Blood Island
Trentenaire séduisante et dynamique, Hae‑Won se voit contrainte de prendre des congés après s'être comportée de manière agressive à son travail. Elle quitte donc Séoul pour Moodo, l'île où elle passait ses vacances quand elle était enfant. Elle y retrouve son amie de l'époque, Bok‑Nam, jeune mère traitée comme une moins que rien par les habitants du village. Tous la considèrent comme une traînée, prétendant ne pas connaître l'identité du père de sa petite fille. En réalité, cette dernière est l'enfant d'un viol collectif. Lasse de subir les humiliations et les violences de cette micro‑société machiste et misogyne, où les femmes elles‑mêmes approuvent la suprématie du mâle, Bok‑Nam va tenter de s'échapper de l'île…
Maladroitement retitré Blood Island pour sa sortie en vidéo, ce film sud‑coréen, connu des festivaliers sous le nom de Bedevilled (il a décroché le Grand Prix du dernier Festival de Gérardmer), parvient à mêler les genres et les thématiques avec une habileté et un dosage savant dont les cinéastes sud‑coréens semblent avoir le secret.
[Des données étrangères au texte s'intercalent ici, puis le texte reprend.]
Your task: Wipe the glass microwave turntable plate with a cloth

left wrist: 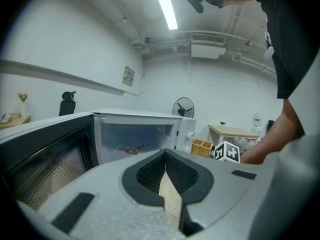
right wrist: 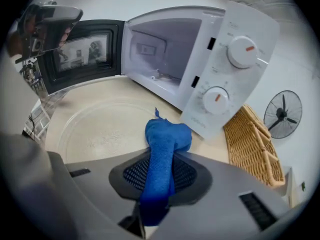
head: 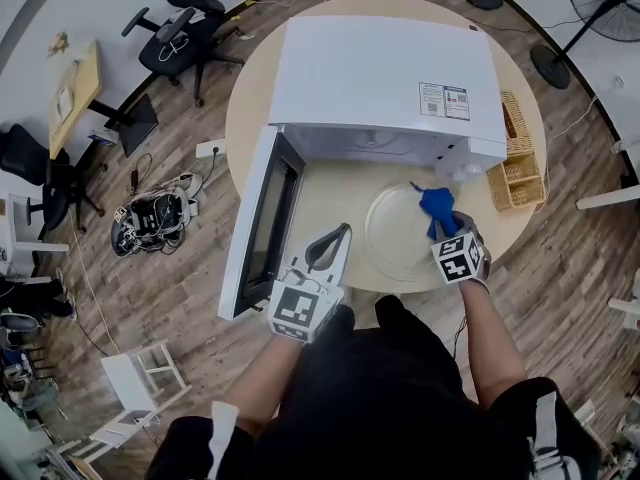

Démarrant sous le signe de la chronique sociale relatant les déséquilibres et les souffrances de la société sud‑coréenne (opposition entre ville et monde rural, misogynie, métropoles impersonnelles face à des campagnes engoncées dans leurs traditions, mutisme face au mal), ce drame verse dans l'horreur pure dans son dernier quart, se muant en slasher pur jus. La vengeance, cathartique et sanglante, est ponctuée de réels moments de poésie, les éléments de la nature (la pluie, le vent, le soleil, les végétaux) semblant s'allier à une héroïne tentant de se libérer de ses chaînes.
Certes, comme souvent dans le cinéma de genre sud‑coréen, on assiste à une sorte de film‑somme, le metteur en scène (assistant‑réalisateur de Kim Ki‑Duk sur Samaria), qui livre ici son premier long métrage, versant souvent dans l'excès et un certain manichéisme (tous les hommes ou presque sont des pourris). Mais Blood Island, au‑delà de sa charge sociale, apparaît plus comme une allégorie à la lisière du fantastique que comme une œuvre ouvertement réaliste.
Frontal, cru, bouleversant, ce morceau de bravoure unique en son genre (car s'affranchissant justement des codes des genres abordés) s'achève en apothéose, dans l'outrance et dans la poésie.